It came as a huge surprise to everyone in the search industry when Google announced this past Monday that they will be encrypting ALL keyword data from searches. Over the past few years, Google has been encrypting search data from users who are logged into gmail and then anyone using Chrome. The rise of the “Not provided” keyword has been annoying, but it was possible to extrapolate the data from other searches to get a good idea of what your visitors were searching for in order to get to your website.
The end of SEO?
Every time Google makes changes to their algorithms or any other major change that affects the way SEOs do their work, people have complained that it is the end of SEO. This is certainly not the end of SEO, but it has a huge negative impact on both SEOs and small business websites alike. You will no longer be able to determine how your visitors are getting to your website.
Why did google do this?
Google claimed that this was to provide extra protection to searchers, but we can be fairly certain this is not the case. Why? Because Google is not encrypting keyword data for paid clicks. Many industry professionals consider this to be a move by Google to increase revenue. By not encrypting paid clicks, Google is pushing people to pay for Adwords in order to get information on search data. Another reason is that by limiting information on keyword searches, it will force websites to focus more on quality and less on targeting specific keyword phrases. Google has been trying to push the quality content over optimization route for years, and this will force many smaller websites to do just that. It won’t affect the big boys with massive budgets, but it will help to clear out all the lower end SEO stuff.
How do I get around it?
Knowing where your visitors are coming from is still important. There are tons of legitimate reasons why you want to know how visitors are getting to your website, and who those visitors are. The move to encrypt all the searches will remove all this data from Google Analytics, but you will still be able to get information on searches in Google Webmaster Tools. This is not nearly as good as having the information available in Analytics, but you will still be able to see where your visitors are coming from. The downside is that it does not work as well, you can’t look at the data as easily, and it is much more time consuming.
What happens next?
We don’t know.
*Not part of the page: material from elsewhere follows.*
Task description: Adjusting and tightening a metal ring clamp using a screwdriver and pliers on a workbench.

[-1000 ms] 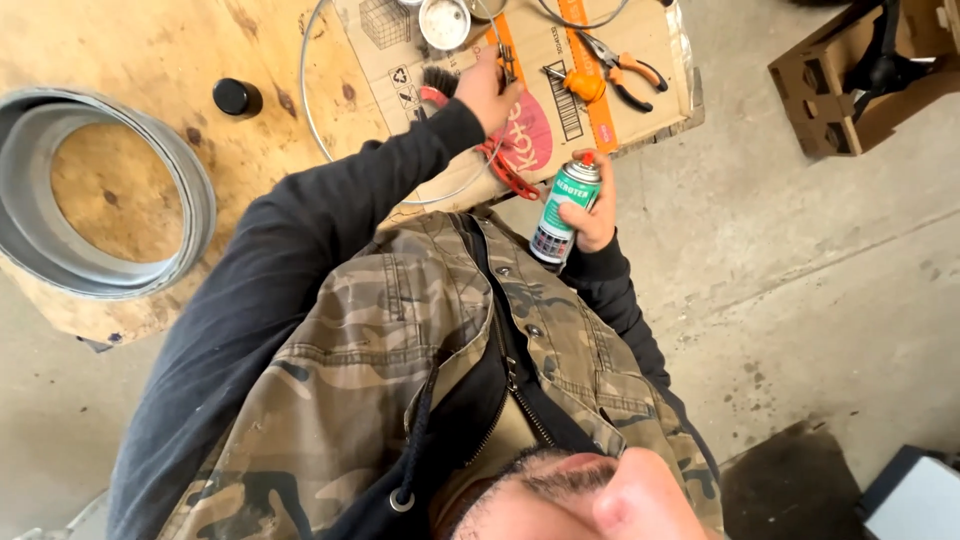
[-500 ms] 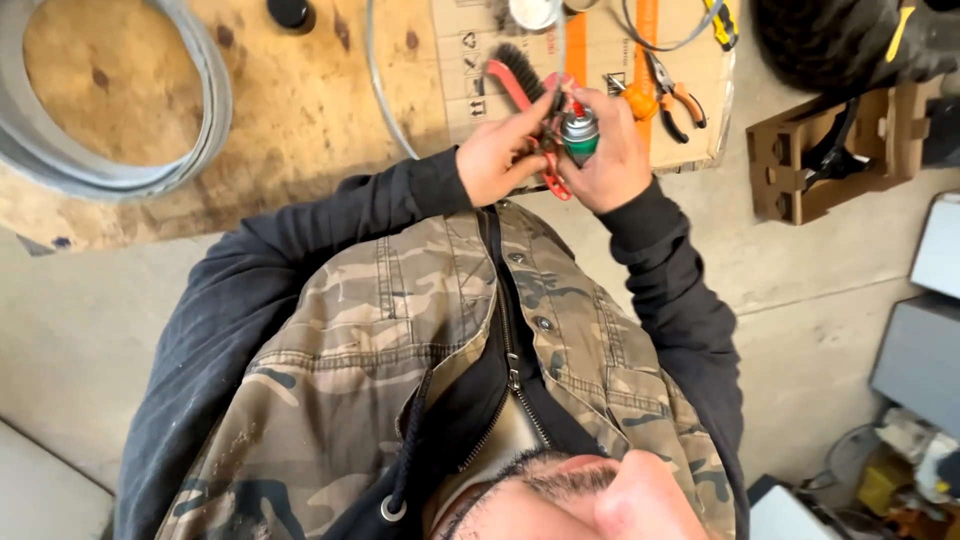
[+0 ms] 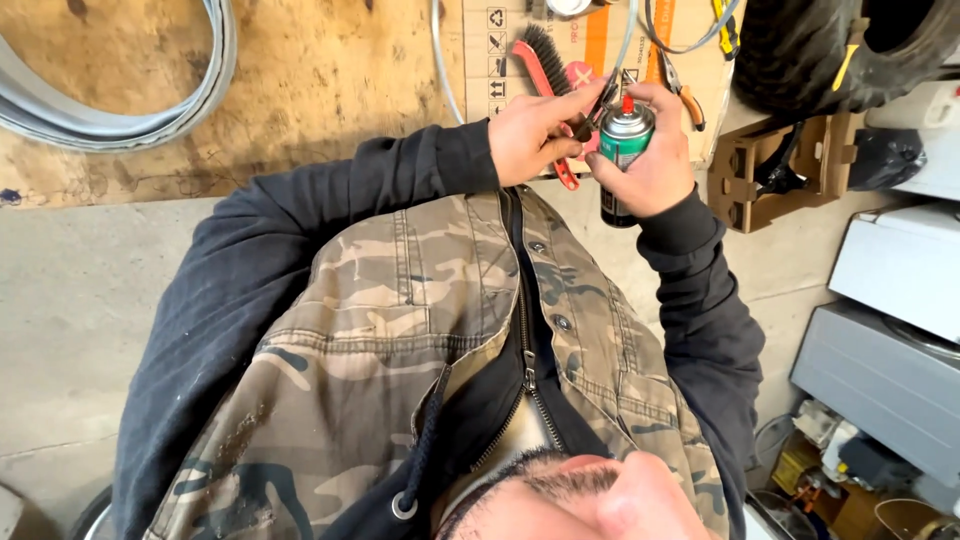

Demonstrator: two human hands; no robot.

This is a truly landmark change in the SEO industry and the availability of data on the web, and it came as a complete surprise to everyone outside of Google. There was never any indication that Google would be taking this drastic step so soon without any warning at all. Will Google make other, massive changes without warning? We don’t know. It remains to be seen if this will be a good thing or a bad thing, but I am a firm believer in access to information, and having information taken away is, in my opinion, always a net negative.